WHAT THE EXERCISE ASKS:
Your answer should consist solely of the lines from the first line of the data through the line with "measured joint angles", each reproduced exactly.

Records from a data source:
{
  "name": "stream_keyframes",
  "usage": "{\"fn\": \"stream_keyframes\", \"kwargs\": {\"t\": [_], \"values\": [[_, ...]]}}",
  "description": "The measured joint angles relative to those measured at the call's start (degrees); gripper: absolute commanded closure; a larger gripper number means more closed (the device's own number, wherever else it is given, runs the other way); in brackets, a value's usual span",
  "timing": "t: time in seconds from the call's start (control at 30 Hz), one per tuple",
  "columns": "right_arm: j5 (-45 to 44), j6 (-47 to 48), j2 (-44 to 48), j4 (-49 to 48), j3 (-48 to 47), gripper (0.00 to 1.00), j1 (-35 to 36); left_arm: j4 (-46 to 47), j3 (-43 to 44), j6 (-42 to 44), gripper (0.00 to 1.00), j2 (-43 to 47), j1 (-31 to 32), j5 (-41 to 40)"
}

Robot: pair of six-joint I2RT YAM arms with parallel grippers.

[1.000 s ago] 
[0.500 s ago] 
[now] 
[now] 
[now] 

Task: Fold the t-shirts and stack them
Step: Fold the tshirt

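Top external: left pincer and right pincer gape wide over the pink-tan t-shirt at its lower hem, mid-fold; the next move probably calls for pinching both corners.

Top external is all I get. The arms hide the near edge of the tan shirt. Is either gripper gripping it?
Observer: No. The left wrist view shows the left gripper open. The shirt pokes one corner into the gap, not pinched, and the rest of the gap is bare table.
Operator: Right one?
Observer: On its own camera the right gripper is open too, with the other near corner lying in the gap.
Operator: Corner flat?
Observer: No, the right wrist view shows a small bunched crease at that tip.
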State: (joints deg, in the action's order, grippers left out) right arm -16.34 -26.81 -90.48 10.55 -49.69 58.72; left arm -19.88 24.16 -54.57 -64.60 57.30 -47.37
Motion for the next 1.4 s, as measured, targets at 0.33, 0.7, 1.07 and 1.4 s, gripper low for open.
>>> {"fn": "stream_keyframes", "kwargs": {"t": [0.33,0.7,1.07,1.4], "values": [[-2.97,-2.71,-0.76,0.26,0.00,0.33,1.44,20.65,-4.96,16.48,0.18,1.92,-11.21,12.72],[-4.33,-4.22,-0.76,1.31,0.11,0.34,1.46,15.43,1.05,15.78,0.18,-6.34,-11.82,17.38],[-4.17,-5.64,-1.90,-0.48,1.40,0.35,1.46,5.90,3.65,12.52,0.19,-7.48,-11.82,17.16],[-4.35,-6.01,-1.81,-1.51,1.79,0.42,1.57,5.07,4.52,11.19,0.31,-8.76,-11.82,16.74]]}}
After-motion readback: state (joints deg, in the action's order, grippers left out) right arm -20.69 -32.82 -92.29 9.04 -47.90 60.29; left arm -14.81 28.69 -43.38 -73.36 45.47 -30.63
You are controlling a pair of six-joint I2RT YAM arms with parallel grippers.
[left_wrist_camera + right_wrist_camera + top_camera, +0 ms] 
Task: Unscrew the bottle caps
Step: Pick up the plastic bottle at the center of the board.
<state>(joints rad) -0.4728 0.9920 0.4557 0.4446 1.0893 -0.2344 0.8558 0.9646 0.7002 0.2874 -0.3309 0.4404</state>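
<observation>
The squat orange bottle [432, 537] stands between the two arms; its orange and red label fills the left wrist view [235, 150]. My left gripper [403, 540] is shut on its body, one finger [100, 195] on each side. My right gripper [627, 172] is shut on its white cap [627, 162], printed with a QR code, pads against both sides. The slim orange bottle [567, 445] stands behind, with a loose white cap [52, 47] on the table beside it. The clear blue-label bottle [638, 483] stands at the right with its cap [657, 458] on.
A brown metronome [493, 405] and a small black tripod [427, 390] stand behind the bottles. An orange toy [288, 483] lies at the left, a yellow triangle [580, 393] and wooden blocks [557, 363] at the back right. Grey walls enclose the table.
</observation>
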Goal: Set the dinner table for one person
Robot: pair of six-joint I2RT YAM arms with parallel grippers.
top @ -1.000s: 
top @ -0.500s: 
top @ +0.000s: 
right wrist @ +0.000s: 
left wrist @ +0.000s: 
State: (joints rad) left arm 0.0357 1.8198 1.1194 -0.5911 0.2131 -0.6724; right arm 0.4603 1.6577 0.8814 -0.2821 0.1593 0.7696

FINISHED EXERCISE:
{
  "name": "stream_keyframes",
  "usage": "{\"fn\": \"stream_keyframes\", \"kwargs\": {\"t\": [_], \"values\": [[_, ...]]}}",
  "description": "The measured joint angles relative to those measured at the call's start (degrees); gripper: absolute commanded closure; a larger gripper number means more closed (the device's own number, wherever else it is given, runs the other way); in brackets, a value's usual span",

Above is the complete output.